Профессор покорно согласился. Все взяли молотки и собрались в одно место. Игнатий обтер лоб платком, бросил на землю шляпу и быстрыми ударами молотка согнал шары к фоку.

– Итак, господа, – крикнул он тоном герольда, – мы играем в следующем порядке: одну партию составляет Павел Антоныч, Софья Марковна и Гриша; вторую – я, мама и Марья Ивановна. Гриша, мы начинаем: согласен?

– Согласен, согласен.

Широко шагая, Игнатий торжественно подошел к фоку, отставил левую ногу.

– Господа, начинаю! – крикнул он и ударил в шар.

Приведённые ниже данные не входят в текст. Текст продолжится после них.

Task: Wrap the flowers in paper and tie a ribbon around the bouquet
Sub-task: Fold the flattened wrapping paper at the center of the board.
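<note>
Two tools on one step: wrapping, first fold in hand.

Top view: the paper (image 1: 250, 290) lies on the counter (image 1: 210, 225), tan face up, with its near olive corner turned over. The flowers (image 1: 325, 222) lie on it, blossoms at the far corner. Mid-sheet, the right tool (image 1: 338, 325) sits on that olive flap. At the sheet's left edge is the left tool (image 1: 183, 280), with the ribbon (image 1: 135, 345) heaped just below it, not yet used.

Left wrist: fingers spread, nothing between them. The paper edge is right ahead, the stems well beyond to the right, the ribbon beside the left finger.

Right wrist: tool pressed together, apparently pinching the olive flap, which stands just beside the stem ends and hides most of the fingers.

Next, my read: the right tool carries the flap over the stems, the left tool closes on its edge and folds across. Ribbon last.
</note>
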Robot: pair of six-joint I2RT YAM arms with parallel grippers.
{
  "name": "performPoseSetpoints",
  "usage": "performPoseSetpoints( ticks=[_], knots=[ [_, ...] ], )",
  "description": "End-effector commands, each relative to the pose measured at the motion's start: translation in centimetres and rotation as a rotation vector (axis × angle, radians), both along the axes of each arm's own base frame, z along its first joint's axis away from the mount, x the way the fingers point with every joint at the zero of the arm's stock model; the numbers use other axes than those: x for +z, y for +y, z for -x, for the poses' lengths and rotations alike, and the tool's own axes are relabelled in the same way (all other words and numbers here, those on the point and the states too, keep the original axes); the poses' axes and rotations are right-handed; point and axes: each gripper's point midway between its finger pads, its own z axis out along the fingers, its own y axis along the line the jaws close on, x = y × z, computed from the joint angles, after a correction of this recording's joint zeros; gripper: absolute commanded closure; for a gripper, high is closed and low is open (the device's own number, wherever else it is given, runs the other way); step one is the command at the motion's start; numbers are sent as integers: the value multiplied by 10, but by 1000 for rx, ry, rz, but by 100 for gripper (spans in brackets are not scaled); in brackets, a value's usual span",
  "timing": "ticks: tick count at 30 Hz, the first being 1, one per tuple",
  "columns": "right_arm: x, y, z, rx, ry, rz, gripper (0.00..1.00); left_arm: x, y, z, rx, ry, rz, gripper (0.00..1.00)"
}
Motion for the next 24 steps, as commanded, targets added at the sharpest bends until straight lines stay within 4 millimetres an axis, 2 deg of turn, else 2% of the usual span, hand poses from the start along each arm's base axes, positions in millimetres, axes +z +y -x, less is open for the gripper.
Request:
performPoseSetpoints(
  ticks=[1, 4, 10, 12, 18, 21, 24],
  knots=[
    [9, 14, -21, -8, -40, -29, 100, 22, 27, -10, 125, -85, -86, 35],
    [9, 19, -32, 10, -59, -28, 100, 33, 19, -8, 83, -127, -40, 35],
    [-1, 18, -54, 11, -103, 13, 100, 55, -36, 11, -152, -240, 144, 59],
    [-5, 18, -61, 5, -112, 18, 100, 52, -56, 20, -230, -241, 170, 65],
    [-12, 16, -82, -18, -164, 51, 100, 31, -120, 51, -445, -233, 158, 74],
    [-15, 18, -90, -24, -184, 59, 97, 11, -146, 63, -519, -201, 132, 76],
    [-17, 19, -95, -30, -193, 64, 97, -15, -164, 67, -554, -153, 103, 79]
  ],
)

Шар прошел дужку, стукнулся о проволоку второй и наискось проскочил третью.

– Вот это удар! – восторженно завопил Игнатий, любуясь, как шар волчком завертелся на одном месте.

А через минуту он уже снова раздраженно кричал на всю поляну:

– Если ты, мама, не умеешь играть – брось! Это глупо, наконец! Не умеет даже крокировать!

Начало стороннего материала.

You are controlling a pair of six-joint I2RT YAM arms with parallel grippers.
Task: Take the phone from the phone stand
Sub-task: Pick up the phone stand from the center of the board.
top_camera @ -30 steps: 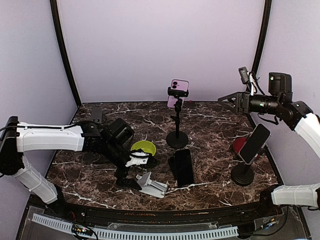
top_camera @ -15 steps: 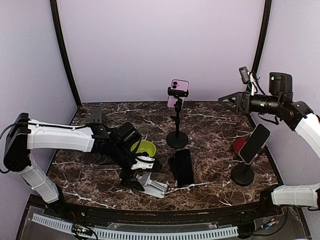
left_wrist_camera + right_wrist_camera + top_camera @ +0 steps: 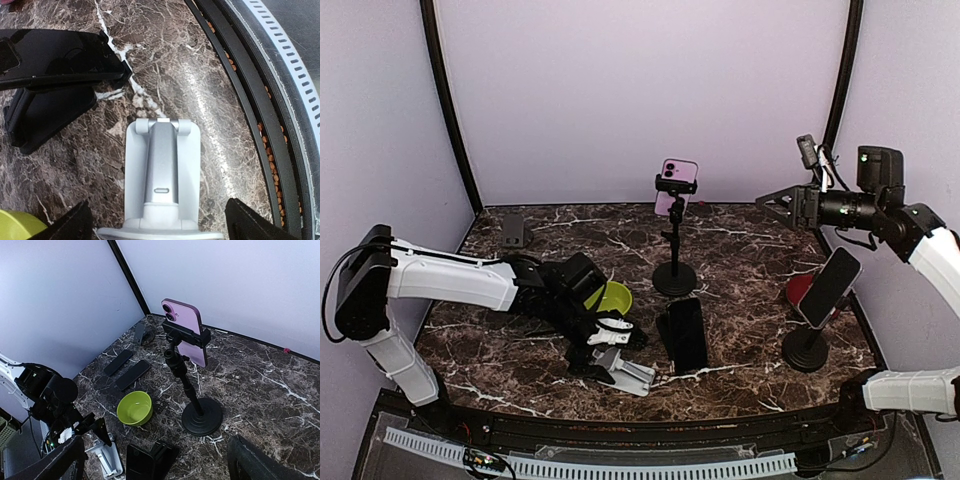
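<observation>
Pink phone (image 3: 682, 169) sits clamped atop the tall black stand (image 3: 674, 278) at rear centre — untouched. Left gripper (image 3: 608, 338) hangs spread wide over a silver stand (image 3: 162, 175); right gripper (image 3: 782, 203) raised at the right — jaws wide too.

The table (image 3: 750, 255) is glossy dark marble with white veins. The near silver stand (image 3: 161, 170) looks like smooth matt metal. The black phone (image 3: 686, 335) is glossy.
</observation>
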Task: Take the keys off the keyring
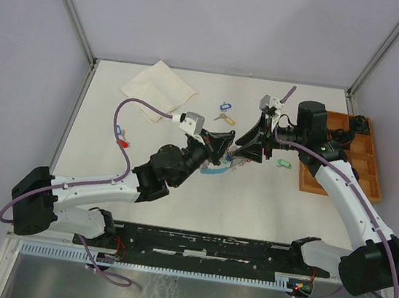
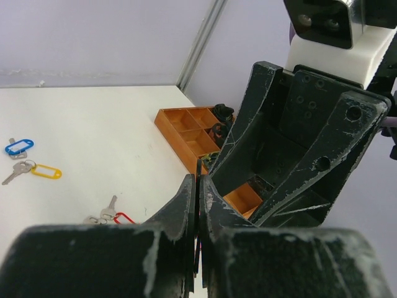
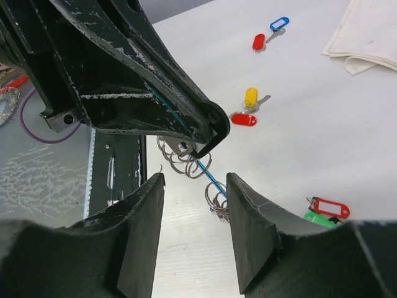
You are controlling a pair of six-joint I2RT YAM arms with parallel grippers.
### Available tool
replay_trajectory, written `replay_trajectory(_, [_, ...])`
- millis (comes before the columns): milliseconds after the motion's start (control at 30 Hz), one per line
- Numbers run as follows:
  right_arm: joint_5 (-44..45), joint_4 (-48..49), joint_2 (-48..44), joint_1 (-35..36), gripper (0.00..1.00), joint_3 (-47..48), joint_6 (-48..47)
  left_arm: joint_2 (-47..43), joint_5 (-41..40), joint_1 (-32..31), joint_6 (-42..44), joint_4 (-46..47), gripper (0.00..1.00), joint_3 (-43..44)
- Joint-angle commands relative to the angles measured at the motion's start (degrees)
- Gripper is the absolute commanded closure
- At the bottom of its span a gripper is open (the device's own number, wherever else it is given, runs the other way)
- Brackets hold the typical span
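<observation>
My left gripper (image 1: 223,150) is shut on the keyring (image 3: 209,176), a thin light-blue band that runs down from the left fingertips (image 3: 209,127) with silver split rings bunched on it. In the top view the band (image 1: 215,170) curves just below both grippers. My right gripper (image 3: 193,186) is open, its jaws standing either side of the band and rings without touching them. In the left wrist view my left jaws (image 2: 198,180) are pressed together on a thin dark edge. Loose keys lie on the table: blue tag (image 3: 279,23), yellow tag (image 3: 250,96), red tags (image 3: 243,119).
An orange compartment tray (image 1: 344,164) stands at the right edge. A folded cream cloth (image 1: 157,88) lies at the back left. A green-tagged key (image 1: 282,163) lies next to the tray, and blue-tagged (image 1: 225,106) and yellow-tagged (image 1: 224,118) keys lie behind the grippers.
</observation>
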Motion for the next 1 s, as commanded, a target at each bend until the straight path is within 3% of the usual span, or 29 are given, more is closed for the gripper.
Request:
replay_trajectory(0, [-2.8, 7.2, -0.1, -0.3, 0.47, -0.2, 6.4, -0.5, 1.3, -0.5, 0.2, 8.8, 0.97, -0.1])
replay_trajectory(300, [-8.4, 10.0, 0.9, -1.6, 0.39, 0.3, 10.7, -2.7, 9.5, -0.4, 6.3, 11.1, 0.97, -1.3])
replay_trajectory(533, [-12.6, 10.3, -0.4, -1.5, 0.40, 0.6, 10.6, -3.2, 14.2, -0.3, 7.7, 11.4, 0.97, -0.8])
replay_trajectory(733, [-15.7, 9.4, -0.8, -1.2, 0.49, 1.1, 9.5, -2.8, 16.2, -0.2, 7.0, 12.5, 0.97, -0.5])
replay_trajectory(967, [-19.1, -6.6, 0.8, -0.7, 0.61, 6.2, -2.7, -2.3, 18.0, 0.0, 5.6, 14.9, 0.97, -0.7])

– Да ведь нога же соскользнула!

И, улыбаясь, Наталья Борисовна снова приподняла край юбки, неумело поставила ботинку на шар, сильно размахнулась, но молоток боком стукнул ее по ноге и выскользнул из рук.

– Не могу сегодня… – выговорила она, трясясь от смеха, и отошла в сторону.

Зараженная этим смехом, Марья Ивановна принялась хохотать как помешанная.

– Сначала, сначала! – кричала она, бегая за шарами и раскидывая их в разные стороны.

Игнатий в отчаянии поднял плечи, покраснел и сделал ужасное лицо.

– Это черт знает что такое! – воскликнул он басом и, не выдержав, сам расхохотался.

Подъехал еще знакомый – адвокат Викентьев. У него всюду были знакомые, и в городе, с извозчичьей пролетки (пешего его трудно было себе представить) он широко и приветливо размахивал шляпой чуть не каждому встречному. Всюду он держал себя как дома, всюду напевал отрывки оперных арий с мягким удальством итальянского тенора и считал себя общим любимцем.